The optimal treatment of vulnerable, critically ill patients depends primarily on two factors: the patient's innate response to the insult (host response) and minimising secondary insults (iatrogenesis). The host response is primarily genetically determined, but the adequacy of this response is influenced by associated co-morbidities and environmental factors such as access to effective health care. In this context, the greatest impact on human survival has evolved from advances in preventive medicine, public health initiatives, universal health access, and medical technology.
While Intensive Care Medicine has resulted in major improvements in the care of critically ill patients, many of the fundamental interventions have evolved through physiologically-based paradigms, often predicated on normalising short-term variables, clinical measurements, or surrogate clinical endpoints. When many of these strategies are tested in comparative effectiveness studies, evidence of adverse impacts on patient-centered outcomes has emerged that is often attributed to iatrogenic injury. While some technological advances have delivered substantial benefits, the safety and efficacy of these technologies have not been evaluated by high-quality studies. This technological imperative is associated with inexorable indication creep, overuse, and misapplication of related strategies that are applied with little consideration of adverse down-stream consequences that independently affect patient-centered outcomes. Coupled with non-validated management bundles and clinical practice guidelines, the art and science of medicine is lost, so that effective treatment directed at augmenting the innate host response over the course and trajectory of critical illness becomes obscured.
By the end of this lecture, the attendee will be able to:
- Understand key principles of the trajectory of human illness.
- Appreciate that physiological-based treatment strategies do not translate to improved patient-centred outcomes.
- Re-evaluate the clinical utility and safety of fundamental interventions such as fluid resuscitation and haemodynamic management.
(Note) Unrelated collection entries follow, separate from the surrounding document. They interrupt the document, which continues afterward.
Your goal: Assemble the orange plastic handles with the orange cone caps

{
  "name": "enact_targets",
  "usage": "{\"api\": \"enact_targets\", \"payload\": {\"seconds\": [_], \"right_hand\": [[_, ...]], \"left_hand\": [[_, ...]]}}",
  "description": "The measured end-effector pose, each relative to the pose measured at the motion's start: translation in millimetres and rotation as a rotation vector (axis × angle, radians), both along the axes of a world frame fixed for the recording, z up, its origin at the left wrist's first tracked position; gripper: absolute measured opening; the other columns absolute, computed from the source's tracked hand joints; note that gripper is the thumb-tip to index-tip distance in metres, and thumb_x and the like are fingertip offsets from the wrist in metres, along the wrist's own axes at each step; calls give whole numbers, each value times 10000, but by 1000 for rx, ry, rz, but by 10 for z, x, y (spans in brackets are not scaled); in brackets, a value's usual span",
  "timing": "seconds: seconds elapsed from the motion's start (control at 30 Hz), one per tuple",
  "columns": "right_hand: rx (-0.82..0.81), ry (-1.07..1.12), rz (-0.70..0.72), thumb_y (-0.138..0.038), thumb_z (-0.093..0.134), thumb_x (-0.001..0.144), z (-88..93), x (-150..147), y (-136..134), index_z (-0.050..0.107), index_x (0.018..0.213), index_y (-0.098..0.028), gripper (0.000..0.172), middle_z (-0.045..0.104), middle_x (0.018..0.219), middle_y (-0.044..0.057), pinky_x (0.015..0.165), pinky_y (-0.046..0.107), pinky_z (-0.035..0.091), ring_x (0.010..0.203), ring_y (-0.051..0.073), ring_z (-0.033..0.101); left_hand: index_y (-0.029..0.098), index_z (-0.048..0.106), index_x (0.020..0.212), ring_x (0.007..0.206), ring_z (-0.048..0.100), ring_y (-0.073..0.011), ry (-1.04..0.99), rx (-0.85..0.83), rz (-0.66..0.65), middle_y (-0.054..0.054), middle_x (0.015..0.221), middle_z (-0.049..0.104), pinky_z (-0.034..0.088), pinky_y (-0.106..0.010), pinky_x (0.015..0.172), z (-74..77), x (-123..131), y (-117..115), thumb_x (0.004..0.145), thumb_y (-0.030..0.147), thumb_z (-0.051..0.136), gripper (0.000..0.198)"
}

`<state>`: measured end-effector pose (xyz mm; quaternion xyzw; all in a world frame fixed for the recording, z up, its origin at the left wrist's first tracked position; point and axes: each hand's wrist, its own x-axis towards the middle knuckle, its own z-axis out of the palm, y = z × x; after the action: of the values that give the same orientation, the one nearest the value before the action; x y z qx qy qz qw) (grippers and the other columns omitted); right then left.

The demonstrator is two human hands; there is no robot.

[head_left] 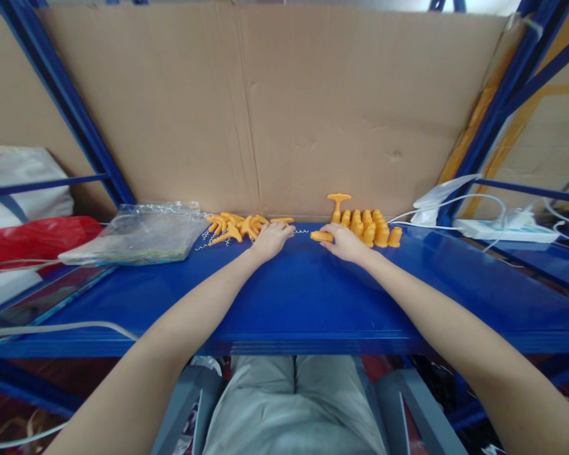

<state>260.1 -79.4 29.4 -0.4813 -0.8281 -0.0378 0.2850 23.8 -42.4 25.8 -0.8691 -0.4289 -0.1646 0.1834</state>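
The person's lap in pale grey trousers [294,404] lay nearest, under the front edge of the glossy blue metal table [303,297]. Both bare forearms reached across the table to its far side, close to the brown cardboard sheet [284,107] that backed it.

The right hand [345,242] had its grip closed on a short orange plastic sleeve [321,236]. The sleeve lay on its side, low over the table, with its end sticking out to the left of the fingers. The left hand [271,239] rested palm down with its fingertips at the edge of a loose heap of orange T-shaped plastic pieces [234,225]. Whether its grip had hold of one could not be told. Small coiled metal springs [213,241] lay scattered beside the heap.

Just right of the right hand stood a tight cluster of upright orange plastic sleeves [370,229]. Behind it, one tall orange T-shaped piece [338,203] stood on end. Judged from how things lay, the standing cluster looked like the share already dealt with. The heap, the springs and the sleeve in hand looked like the share left, so the work seemed roughly midway.

A crumpled clear plastic bag [137,234] and a red plastic bag [33,240] lay to the left. A white power strip [502,229] with its cables sat well to the right.
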Motion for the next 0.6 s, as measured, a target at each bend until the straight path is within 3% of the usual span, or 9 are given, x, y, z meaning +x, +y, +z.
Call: {"api": "enact_targets", "payload": {"seconds": [0.4, 0.6], "right_hand": [[37, 29, 34, -155, 637, 836, -44, -5, 24, 684, 1080, -179, 249, 706, 1083, 119, 938, 411, 496, 1025, 261, 663], [40, 37, 66, -171, 633, 863, -46, -37, 10, 694, 1117, -156, 262, 696, 1094, 130, 964, 409, 494, 1034, 257, 660]], "left_hand": [[248, 604, 1272, 1121, 589, -276, -5, 23, -45, -117, 1140, 658, 452, -386, 874, 10, 49, -57, 1021, 253, 395, 326], [177, 610, 1257, 1097, 608, -263, -48, 69, -168, -129, 1146, 658, 457, -386, 944, 5, 81, -62, 1011, 285, 436, 320]]}}
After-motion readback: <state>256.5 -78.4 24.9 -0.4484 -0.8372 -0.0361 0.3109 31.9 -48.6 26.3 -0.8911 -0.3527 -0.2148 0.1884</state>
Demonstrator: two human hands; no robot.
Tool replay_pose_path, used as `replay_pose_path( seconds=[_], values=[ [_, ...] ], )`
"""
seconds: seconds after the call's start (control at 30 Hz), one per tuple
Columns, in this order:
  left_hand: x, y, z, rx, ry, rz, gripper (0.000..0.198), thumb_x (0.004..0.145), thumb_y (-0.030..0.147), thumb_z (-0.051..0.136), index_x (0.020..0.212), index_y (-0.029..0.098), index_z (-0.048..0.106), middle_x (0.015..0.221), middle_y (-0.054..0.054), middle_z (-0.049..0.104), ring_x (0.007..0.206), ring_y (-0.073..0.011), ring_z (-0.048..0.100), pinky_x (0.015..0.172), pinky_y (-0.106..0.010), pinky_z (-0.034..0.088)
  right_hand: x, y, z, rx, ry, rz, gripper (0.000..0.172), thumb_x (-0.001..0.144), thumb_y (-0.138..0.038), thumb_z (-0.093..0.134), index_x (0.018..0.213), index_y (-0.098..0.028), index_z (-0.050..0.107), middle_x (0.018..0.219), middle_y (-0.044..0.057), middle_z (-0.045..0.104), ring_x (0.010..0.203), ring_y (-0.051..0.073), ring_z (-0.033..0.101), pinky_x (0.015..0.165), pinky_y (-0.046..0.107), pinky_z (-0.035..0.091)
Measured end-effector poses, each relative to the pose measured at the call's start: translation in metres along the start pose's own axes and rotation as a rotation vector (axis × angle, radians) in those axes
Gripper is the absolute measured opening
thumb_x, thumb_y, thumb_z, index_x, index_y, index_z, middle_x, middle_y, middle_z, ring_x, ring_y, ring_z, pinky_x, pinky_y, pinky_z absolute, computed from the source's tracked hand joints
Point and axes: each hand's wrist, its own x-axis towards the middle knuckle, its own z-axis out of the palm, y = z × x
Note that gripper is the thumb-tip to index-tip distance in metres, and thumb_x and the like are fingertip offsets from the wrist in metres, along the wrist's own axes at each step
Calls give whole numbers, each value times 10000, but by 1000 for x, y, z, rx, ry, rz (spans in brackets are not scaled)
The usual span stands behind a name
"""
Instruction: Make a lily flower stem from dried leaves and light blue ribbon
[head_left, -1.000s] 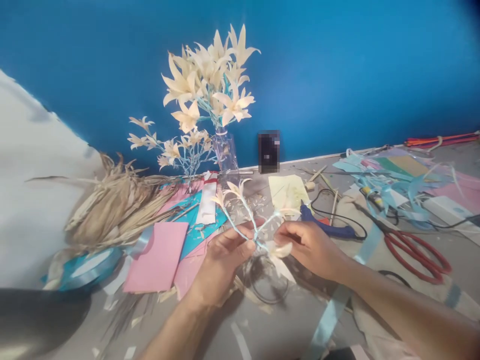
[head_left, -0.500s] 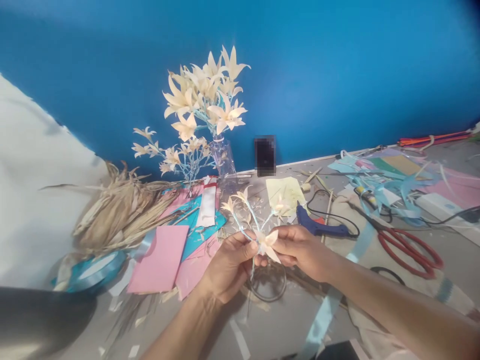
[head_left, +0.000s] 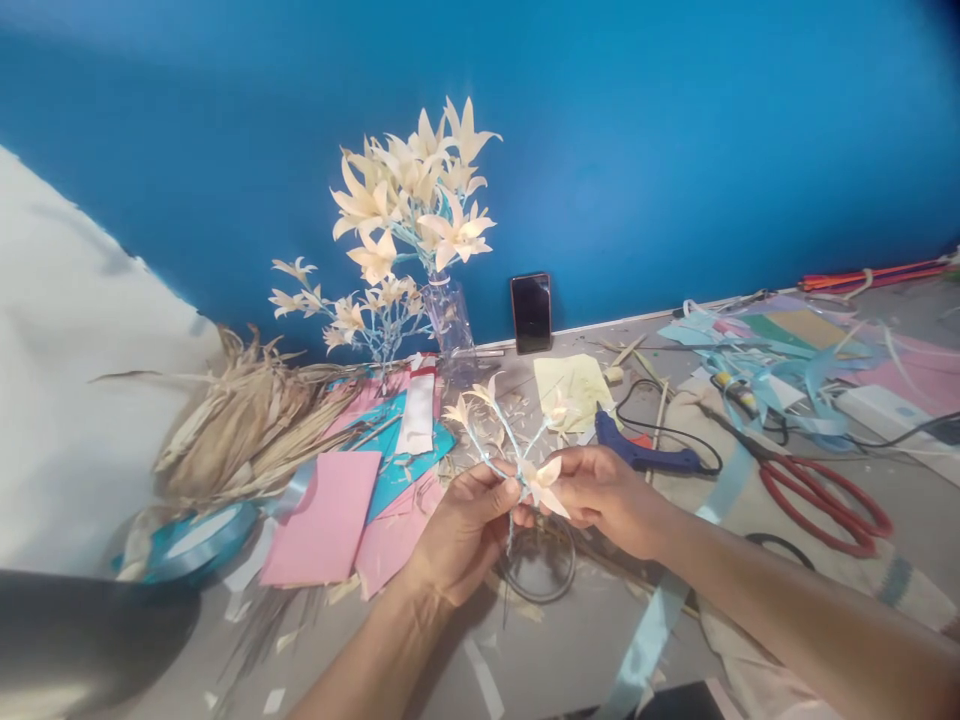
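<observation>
Between my two hands is a small spray of cream artificial flowers (head_left: 543,484) on pale blue wrapped stems. My left hand (head_left: 466,525) pinches the stems where they join, thumb on top. My right hand (head_left: 611,497) is closed at the right side of the front bloom, its fingertips partly hidden behind the petals. Several smaller blooms fan out above my fingers. Below the spray, a ring of wire (head_left: 541,598) lies on the table, partly covered by my hands. A blue glue gun (head_left: 645,455) rests just beyond my right hand.
Finished-looking flowers (head_left: 454,230) stand in a clear vase (head_left: 448,325) by the blue wall, near an upright phone (head_left: 532,312). Dried husks (head_left: 240,415), pink paper (head_left: 322,520) and a ribbon roll (head_left: 206,540) lie left. Red-handled scissors (head_left: 825,505) and a yellow sheet (head_left: 571,388) lie right.
The spray's front bloom has turned and shifted slightly to the right between my fingers. Both hands keep nearly the same place and hold; the whole view has shifted a little.
</observation>
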Motion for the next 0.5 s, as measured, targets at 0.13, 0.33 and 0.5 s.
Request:
replay_pose_path(
  seconds=[0.13, 0.33, 0.5],
  values=[
    [1, -1, 1, 6, 29, 22, 145, 730, 202, 794, 774, 121, 682, 712, -41, 666, 610, -104, 571, 634, -223, 452, -1, 0, 2, -32, -23, -39, 315, 729, -415, 782, 777, -154, 611, 729, 49, 671, 552, 85, 474, 464, 221, 227],
    [3, -2, 2, -54, 76, 4, 143, 729, 191, 792, 785, 115, 684, 718, -36, 663, 628, -101, 588, 682, -224, 483, -1, -3, 11, -46, 65, -79, 321, 723, -400, 793, 797, -157, 597, 725, 31, 660, 653, 121, 576, 507, 222, 325],
    [4, -5, -1, -94, 71, -30, 157, 734, 202, 791, 796, 120, 672, 759, -44, 674, 633, -106, 601, 683, -242, 504, 2, 3, 7, -34, 47, -76, 295, 776, -374, 761, 927, -164, 618, 709, 25, 665, 605, 109, 566, 467, 210, 237]
  ],
)
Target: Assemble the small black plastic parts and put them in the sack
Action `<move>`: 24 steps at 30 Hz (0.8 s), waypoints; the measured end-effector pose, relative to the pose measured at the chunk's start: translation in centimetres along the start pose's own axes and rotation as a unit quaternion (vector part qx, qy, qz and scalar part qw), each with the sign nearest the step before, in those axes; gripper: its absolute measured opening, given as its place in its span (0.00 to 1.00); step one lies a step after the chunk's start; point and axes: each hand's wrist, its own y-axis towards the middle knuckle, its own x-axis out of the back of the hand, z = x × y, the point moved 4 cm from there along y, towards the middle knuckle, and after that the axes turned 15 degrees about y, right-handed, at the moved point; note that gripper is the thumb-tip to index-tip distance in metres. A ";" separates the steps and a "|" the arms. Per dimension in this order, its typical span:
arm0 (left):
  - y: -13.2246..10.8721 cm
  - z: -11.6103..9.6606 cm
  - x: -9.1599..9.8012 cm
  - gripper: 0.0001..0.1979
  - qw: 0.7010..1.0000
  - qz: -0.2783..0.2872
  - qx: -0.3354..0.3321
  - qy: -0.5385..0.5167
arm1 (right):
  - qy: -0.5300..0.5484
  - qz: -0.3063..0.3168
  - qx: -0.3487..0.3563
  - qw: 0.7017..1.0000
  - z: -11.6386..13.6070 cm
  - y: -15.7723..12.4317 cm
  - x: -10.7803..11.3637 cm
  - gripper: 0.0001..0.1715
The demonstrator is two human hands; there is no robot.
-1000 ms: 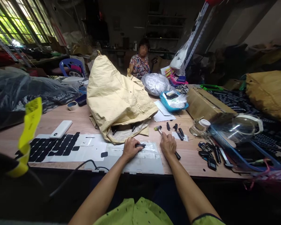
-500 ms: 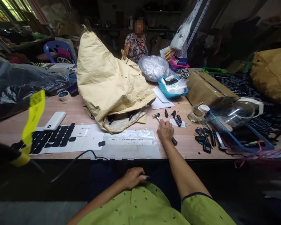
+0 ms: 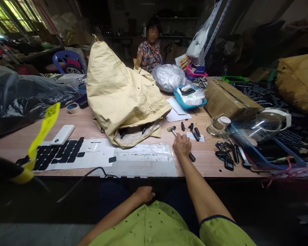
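Note:
My right hand (image 3: 182,145) is wrapped round a small hammer (image 3: 171,128) lying on the table. Its metal-and-yellow head points away from me, and the black grip end shows below my palm. Just beyond that hand lie several short black cylindrical pieces (image 3: 183,126), some of them on a small white paper (image 3: 200,138). Over my lap, below the table edge, my left hand (image 3: 145,194) is closed with its fingers curled. Whatever it may hold is hidden. A large tan sack (image 3: 125,92) lies with its mouth toward me, and dark pieces (image 3: 143,129) show inside.
Black stickers (image 3: 64,153) on white sheets and a white power bank (image 3: 63,134) are at left. A cable and yellow tag (image 3: 42,136) hang close in front. To the right are keys (image 3: 229,163), a jar (image 3: 219,125), a pitcher (image 3: 265,123) and a cardboard box (image 3: 227,99). Another person (image 3: 149,54) sits across.
My left hand has drawn back slightly, and the small light-tipped thing seen at its fingers no longer shows. My right hand stays on the hammer. The view has shifted a little.

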 end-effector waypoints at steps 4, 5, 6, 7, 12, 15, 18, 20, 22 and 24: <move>-3.7 -2.8 3.1 0.20 0.987 -0.004 -0.154 0.035 | 0.000 -0.005 0.004 1.000 0.0 0.0 0.0 0.20; -4.6 -3.5 4.1 0.20 0.981 -0.018 -0.194 0.021 | 0.000 -0.007 0.004 1.000 0.0 -0.1 0.0 0.19; -5.4 -4.0 5.1 0.19 0.974 -0.036 -0.222 0.003 | 0.000 -0.007 0.005 1.000 0.0 -0.1 0.0 0.19; -6.1 -4.3 5.9 0.18 0.969 -0.057 -0.239 -0.014 | 0.000 -0.006 0.004 1.000 0.0 0.0 0.0 0.19; -6.4 -4.4 9.7 0.15 0.957 -0.141 -0.236 -0.089 | 0.001 0.000 0.003 1.000 0.0 0.0 0.1 0.19; -5.3 -2.5 13.3 0.13 0.950 -0.221 -0.164 -0.148 | 0.002 -0.003 0.008 1.000 0.1 -0.1 0.1 0.19; -5.0 0.7 17.2 0.13 0.935 -0.327 -0.053 -0.124 | 0.003 -0.009 0.007 1.000 0.1 -0.1 -0.1 0.19; -5.6 2.5 18.7 0.13 0.933 -0.347 -0.017 -0.089 | 0.003 -0.009 0.004 1.000 0.1 -0.2 -0.2 0.19; -6.6 3.7 19.0 0.14 0.939 -0.338 -0.009 -0.067 | 0.006 -0.006 0.002 1.000 0.1 -0.2 -0.3 0.19; -8.0 4.5 18.4 0.16 0.945 -0.321 -0.010 -0.057 | 0.009 -0.004 0.002 1.000 0.2 -0.3 -0.2 0.19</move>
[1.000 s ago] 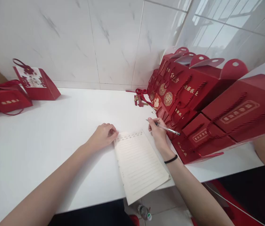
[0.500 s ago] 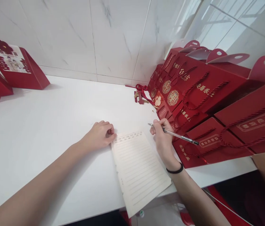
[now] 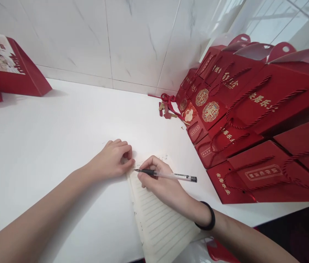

- Re-evaluate temporal changes to patient-management and recognise iatrogenesis.
This lecture is equal to 1 CE Contact Hour, 1 CPD Point, and 1 AMA PRA Category 1 Credit™
Additional CME Info
Release Date: February 1, 2020, Termination Date: January 31, 2023
Accreditation: This activity has been planned and implemented in accordance with the accreditation requirements and policies of the Accreditation Council for Continuing Medical Education (ACCME) through the joint providership of EB Medicine and Continulus. EB Medicine is accredited by the ACCME to provide continuing medical education for physicians.
Credit Designation: EB Medicine designates this internet enduring material for a maximum of 1 AMA PRA Category 1 Credit™ per lecture. Physicians should claim only the credit commensurate with the extent of their participation in the activity.
Commercial Support: This activity received no commercial support.
Earning Credit: In order to earn CME credit, the participant must take the pre-test, listen to the lecture, take the CME post-test, and complete the post-test evaluation.
Duration 1 hour(s).
Professor John Myburgh
Professor John A Myburgh is Professor of Intensive Care Medicine, UNSW Sydney, Director of the Critical Care Division at the George Institute for Global Health and Senior Intensive Care Physician at the St. George Hospital, Sydney.
He has an internationally recognised reputation as a clinical researcher having conducted over 30 trials in fundamental aspects of Intensive Care Medicine including haemodynamic management, traumatic brain injury, sepsis and acute kidney injury. He established the ANZICS Clinical Trials Group with collaborators in 1994 and leads an internationally 2 recognised Intensive Care Medicine research program at the George Institute with extensive national and international networks. His research program is focussed on improving cost effective patient centred outcomes in critically ill patients through high-quality trials that are internationally generalisable.
He is a Past-President of the College of Intensive Care Medicine of Australia and New Zealand and Past Secretary General of the World Federation of Societies of Intensive and Critical Care Medicine
CME Faculty Disclosure: It is the policy of EB Medicine to ensure objectivity, balance, independence, transparency, and scientific rigor in all CME-sponsored educational activities. All faculty participating in the planning or implementation of a sponsored activity are expected to disclose to the audience any relevant financial relationships and to assist in resolving any conflict of interest that may arise from the relationship. In compliance with all ACCME Essentials, Standards, and Guidelines, all faculty for this CME activity were asked to complete a full disclosure statement. The speaker did not report any relevant financial interest or other relationship with the manufacturer(s) of any commercial product(s) discussed in this educational presentation.